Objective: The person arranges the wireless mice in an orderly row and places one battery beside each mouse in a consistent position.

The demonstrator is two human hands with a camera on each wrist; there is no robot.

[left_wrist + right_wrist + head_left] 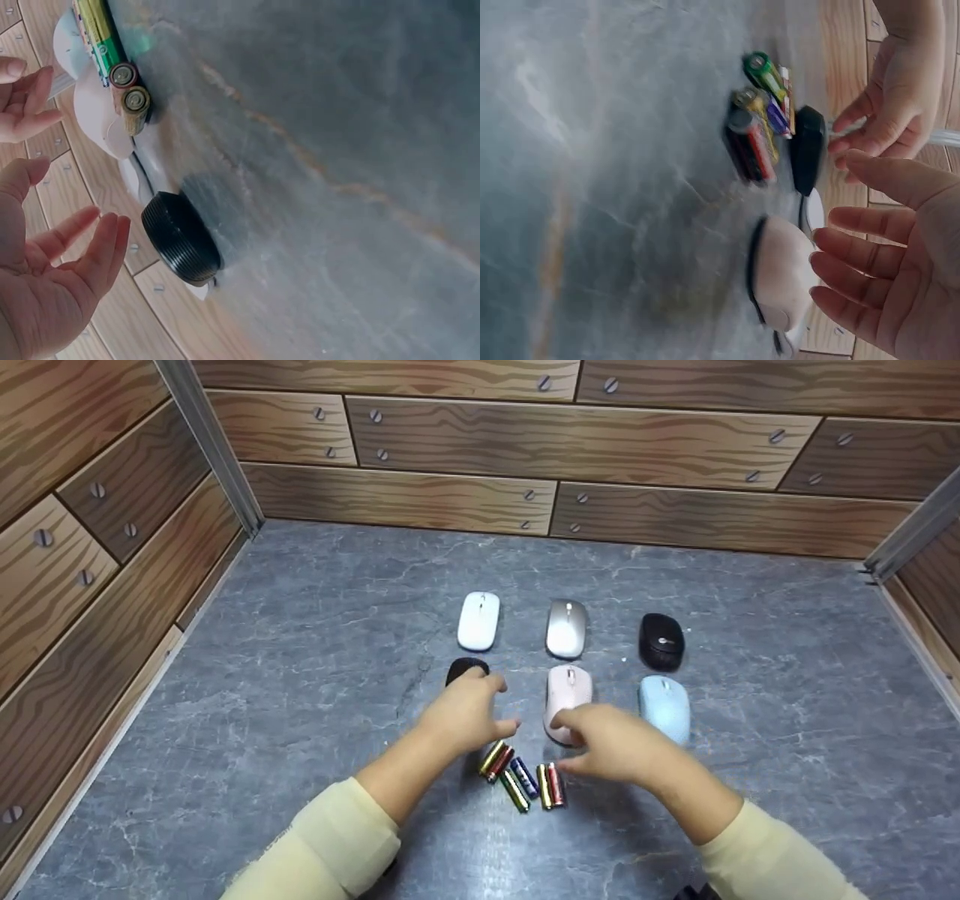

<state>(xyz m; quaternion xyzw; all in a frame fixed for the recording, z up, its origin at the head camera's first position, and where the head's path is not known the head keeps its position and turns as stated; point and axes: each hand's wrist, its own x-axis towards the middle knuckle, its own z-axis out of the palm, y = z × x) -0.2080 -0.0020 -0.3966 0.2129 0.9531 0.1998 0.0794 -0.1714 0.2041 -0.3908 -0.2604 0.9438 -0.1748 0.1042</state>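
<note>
My left hand [459, 711] hovers beside and partly over a black mouse [466, 664], most of which it hides in the head view. In the left wrist view its fingers are loosely bent and hold nothing, apart from the ribbed side of that black mouse [180, 238]. Above the lower part of a pink mouse [568, 686] hangs my right hand [616, 744]. The right wrist view shows its fingers spread, with a gap to the pink mouse [780, 266]. Several batteries, among them a green one [515, 790] and a red one [555, 786], lie close together between and below the hands.
Behind the hands stand a white mouse [478, 621], a silver mouse [567, 628] and a black mouse [661, 643]. A light blue mouse [667, 709] is right of the pink one. Wood-patterned walls [450, 435] border the grey marbled table [300, 660] at the back and sides.
</note>
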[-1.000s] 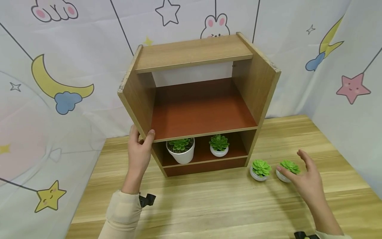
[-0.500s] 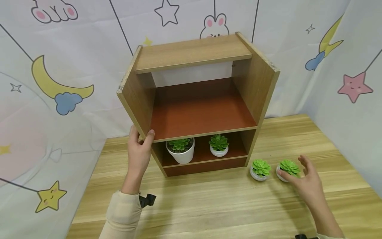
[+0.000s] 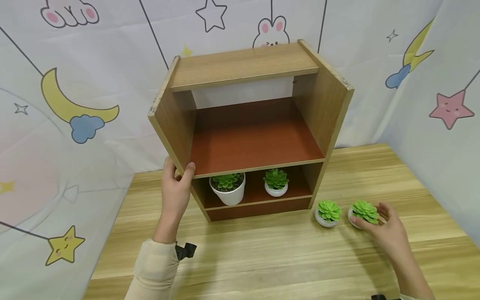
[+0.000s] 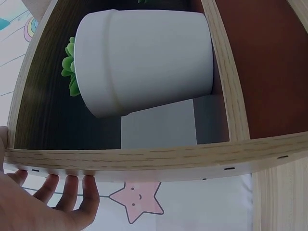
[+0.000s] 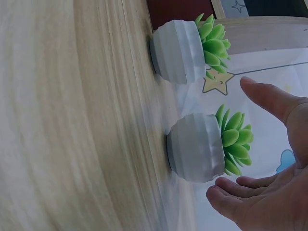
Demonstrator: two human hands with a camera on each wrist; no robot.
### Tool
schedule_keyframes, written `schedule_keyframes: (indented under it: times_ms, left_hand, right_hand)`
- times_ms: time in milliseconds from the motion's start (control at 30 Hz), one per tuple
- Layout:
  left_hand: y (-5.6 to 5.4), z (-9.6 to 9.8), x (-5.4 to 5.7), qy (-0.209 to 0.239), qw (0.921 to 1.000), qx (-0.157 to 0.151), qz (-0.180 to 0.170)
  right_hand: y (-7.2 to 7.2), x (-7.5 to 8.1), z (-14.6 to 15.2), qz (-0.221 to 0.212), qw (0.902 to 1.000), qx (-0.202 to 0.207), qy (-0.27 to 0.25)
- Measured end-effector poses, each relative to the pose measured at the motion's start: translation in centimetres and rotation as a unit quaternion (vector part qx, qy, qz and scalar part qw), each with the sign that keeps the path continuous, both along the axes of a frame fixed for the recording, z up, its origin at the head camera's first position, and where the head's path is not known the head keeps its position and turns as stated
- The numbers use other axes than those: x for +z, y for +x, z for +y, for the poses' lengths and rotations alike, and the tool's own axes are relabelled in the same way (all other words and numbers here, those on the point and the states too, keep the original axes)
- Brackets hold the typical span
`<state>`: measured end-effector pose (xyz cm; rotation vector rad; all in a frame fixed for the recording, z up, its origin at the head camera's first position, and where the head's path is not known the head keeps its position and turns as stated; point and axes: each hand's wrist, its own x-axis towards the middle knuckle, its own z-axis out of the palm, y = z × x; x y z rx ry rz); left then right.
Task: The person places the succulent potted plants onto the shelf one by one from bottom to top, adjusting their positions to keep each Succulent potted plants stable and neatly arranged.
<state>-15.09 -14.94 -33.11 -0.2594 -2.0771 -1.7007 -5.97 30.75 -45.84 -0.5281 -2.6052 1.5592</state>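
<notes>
My left hand (image 3: 175,196) grips the left side panel of a wooden shelf unit (image 3: 243,166). Its thumb lies over the shelf's front corner, and in the left wrist view its fingers (image 4: 89,197) press the panel's outer face. At the right, my right hand (image 3: 391,233) reaches round a small potted succulent (image 3: 364,213) standing on the table. The right wrist view shows the thumb (image 5: 269,98) apart from the ribbed white pot (image 5: 196,148), with the other fingers close by its leaves. A second small potted succulent (image 3: 328,213) stands just left of it.
On the lower shelf sit a larger white-potted succulent (image 3: 230,189) and a small one (image 3: 276,183). The upper shelf board (image 3: 251,137) is reddish brown. A patterned cloth (image 3: 93,158) hangs behind the wooden table (image 3: 262,258).
My right hand has lowered round the rightmost small succulent, its fingers coming down beside the plant. The left hand stays on the side panel, and the plants have not moved.
</notes>
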Motion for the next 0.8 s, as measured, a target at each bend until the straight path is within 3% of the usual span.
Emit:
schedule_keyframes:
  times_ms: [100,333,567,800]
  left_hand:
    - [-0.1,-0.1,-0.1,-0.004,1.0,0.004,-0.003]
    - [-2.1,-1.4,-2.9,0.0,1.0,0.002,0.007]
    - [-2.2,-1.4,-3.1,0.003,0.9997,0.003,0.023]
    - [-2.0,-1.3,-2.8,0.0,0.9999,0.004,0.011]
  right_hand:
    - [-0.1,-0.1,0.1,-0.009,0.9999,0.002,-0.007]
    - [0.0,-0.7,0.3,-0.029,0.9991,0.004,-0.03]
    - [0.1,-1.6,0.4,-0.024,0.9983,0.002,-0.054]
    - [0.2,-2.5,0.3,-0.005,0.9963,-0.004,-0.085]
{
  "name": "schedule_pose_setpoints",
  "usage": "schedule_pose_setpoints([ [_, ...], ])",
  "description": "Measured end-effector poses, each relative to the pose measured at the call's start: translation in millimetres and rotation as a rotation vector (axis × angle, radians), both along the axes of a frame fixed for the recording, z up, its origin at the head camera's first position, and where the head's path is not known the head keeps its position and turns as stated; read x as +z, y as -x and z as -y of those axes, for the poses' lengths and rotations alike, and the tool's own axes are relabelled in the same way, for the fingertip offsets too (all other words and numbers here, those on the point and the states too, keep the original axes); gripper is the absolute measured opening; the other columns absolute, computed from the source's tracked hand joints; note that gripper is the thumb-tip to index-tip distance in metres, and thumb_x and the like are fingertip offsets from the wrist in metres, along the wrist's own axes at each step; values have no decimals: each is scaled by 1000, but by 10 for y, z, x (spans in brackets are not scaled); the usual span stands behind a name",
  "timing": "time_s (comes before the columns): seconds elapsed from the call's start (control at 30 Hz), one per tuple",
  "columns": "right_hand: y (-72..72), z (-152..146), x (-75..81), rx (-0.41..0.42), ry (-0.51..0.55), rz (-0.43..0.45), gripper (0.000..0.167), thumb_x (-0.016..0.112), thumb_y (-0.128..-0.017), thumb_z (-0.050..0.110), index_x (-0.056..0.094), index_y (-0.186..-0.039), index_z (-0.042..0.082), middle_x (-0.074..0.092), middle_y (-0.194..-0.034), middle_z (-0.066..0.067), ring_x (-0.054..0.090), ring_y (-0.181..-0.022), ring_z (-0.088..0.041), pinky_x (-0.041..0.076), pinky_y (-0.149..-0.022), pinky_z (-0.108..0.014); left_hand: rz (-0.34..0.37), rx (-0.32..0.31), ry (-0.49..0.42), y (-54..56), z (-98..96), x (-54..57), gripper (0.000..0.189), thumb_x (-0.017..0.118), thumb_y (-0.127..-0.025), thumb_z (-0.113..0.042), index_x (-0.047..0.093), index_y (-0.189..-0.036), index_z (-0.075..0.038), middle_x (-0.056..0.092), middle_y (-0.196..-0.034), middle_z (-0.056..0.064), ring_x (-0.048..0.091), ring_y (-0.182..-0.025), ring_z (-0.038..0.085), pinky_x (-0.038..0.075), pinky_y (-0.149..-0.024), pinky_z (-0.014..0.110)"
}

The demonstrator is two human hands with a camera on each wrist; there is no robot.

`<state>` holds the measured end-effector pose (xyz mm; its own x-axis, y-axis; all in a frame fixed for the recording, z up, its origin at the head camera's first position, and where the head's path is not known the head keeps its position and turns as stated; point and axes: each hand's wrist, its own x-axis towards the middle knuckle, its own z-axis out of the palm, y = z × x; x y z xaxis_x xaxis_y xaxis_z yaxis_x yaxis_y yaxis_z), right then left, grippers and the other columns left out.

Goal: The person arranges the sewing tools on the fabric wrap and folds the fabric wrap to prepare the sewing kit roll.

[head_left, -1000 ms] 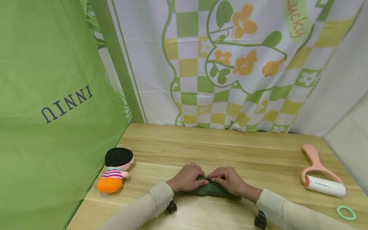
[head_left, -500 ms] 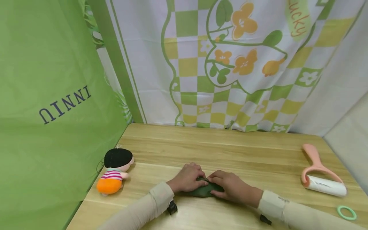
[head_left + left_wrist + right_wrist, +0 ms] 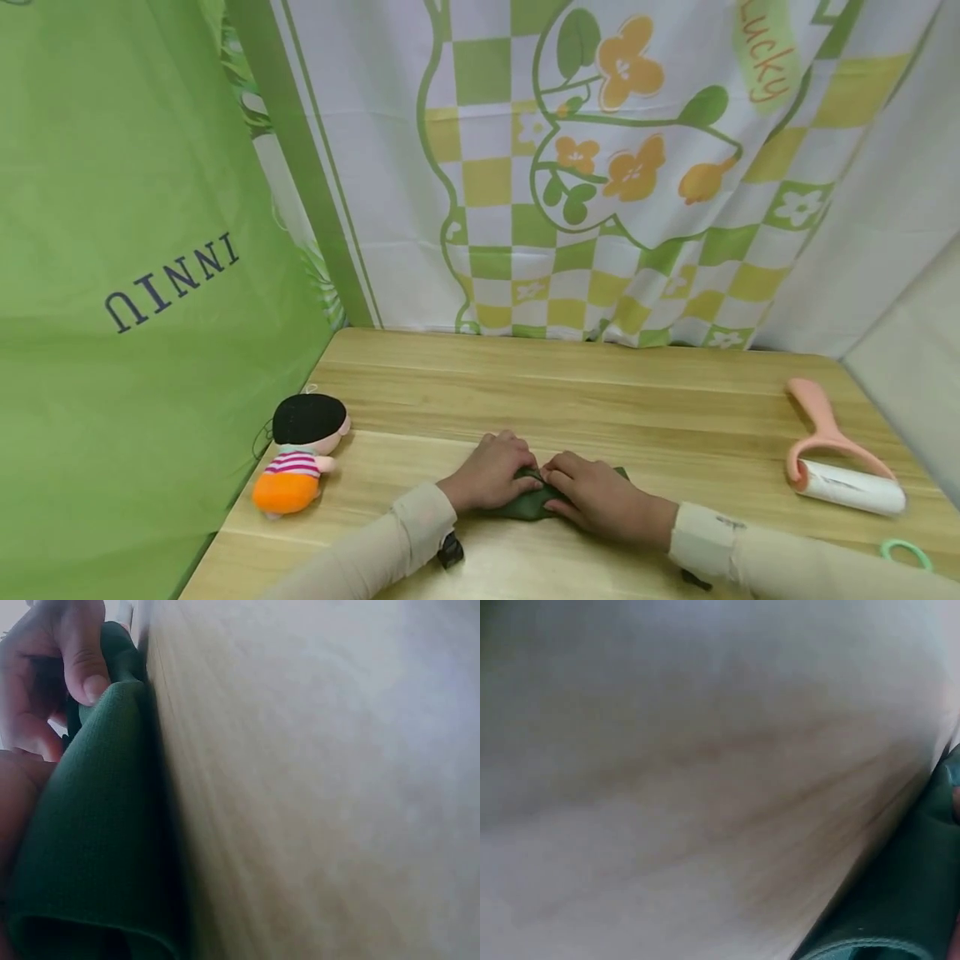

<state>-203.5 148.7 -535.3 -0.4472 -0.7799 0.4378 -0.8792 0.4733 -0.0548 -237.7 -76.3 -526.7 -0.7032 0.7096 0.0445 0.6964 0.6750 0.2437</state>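
Observation:
A dark green, leather-like pouch [image 3: 525, 505] lies on the table at the front middle, partly covered by both hands. My left hand [image 3: 491, 473] grips its left part, thumb on the near side and fingers over the top edge. Close beside it, my right hand [image 3: 603, 500] holds the pouch around its middle, thumb low on the near face. In the left wrist view the pouch [image 3: 97, 817] stretches toward the right thumb [image 3: 84, 664], its near end gaping. A stitched end of the pouch [image 3: 900, 900] shows in the right wrist view.
A soft doll [image 3: 300, 454] with black hair and orange bottoms lies at the table's left edge. On the right are a pink-handled lint roller [image 3: 828, 442] and a mint green ring [image 3: 906, 552]. A patterned curtain [image 3: 562, 250] hangs behind the wooden table [image 3: 450, 375].
My right hand has shifted from a fingertip pinch at the pouch's top edge to a lower hold, thumb on its near face. The pouch's right end now shows beyond that hand. My left hand keeps its hold.

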Motion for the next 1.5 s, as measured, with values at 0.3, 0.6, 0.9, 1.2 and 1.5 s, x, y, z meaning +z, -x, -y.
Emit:
schedule_pose_setpoints([
  [0.3,36,33,-6,25,-37,-21,25,69,-95,24,68,-117,11,61,-112,4,59,-101,-5,55,-79,-20,7,-7,-7,31,7,-1,19,65,-96,-43,75,-100,-27,68,-98,-15,52,-93,4,37,-79,23],
  [0.6,68,62,19,14,-55,-16,26,69,-95,25,69,-117,12,63,-113,4,61,-101,-6,56,-81,-21,17,-12,-17,80,44,-13,19,64,-97,-41,75,-99,-26,67,-97,-15,51,-92,4,40,-80,24],
  [0.9,138,-211,354,-222,-66,462,38,58,-101,40,70,-119,8,69,-103,2,66,-89,-8,56,-74,-29,150,-48,-130,209,130,25,25,62,-98,-43,75,-98,-22,71,-95,-11,60,-88,0,49,-83,21],
  [1.2,322,-447,247,-205,49,670,13,66,-97,30,69,-91,19,66,-82,11,53,-70,6,48,-61,-19,254,-8,-191,327,292,21,21,67,-95,-43,74,-88,-25,69,-86,-14,55,-72,-4,47,-68,15],
  [1.5,352,-639,217,-171,-10,717,19,64,-98,36,71,-96,19,68,-85,12,53,-71,6,47,-62,-20,332,-4,3,402,531,81,32,78,-82,-53,70,-97,-26,64,-89,-17,54,-75,-1,47,-72,19],
])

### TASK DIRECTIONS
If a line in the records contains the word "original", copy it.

### ANSWER TO THE PROBLEM
- The numbers use other axes than those: x for +z, y for +x, z for +y, for the poses' lengths and rotations alike, and the tool's own axes are relabelled in the same way (all other words and numbers here, those on the point and the states too, keep the original axes)
  "description": "Measured end-effector poses, each relative to the pose measured at the call's start: translation in millimetres and rotation as a rotation vector (axis × angle, radians), both along the axes of a frame fixed for the recording, z up, its origin at the head camera's first position, and where the head's path is not known the head keeps its position and turns as stated; read x as +z, y as -x and z as -y of those axes, for the poses' lengths and rotations alike, and the tool's own axes are relabelled in the same way, for the fingertip offsets too (all other words and numbers here, those on the point and the states too, keep the original axes); gripper is the absolute measured opening; the other columns absolute, computed from the source's tracked hand joints; note that gripper is the thumb-tip to index-tip distance in metres, and thumb_x and the like are fingertip offsets from the wrist in metres, along the wrist's own axes at each step; values have no decimals: each is scaled by 1000, but by 10 for y, z, x (spans in brackets are not scaled); the usual span stands behind a name",

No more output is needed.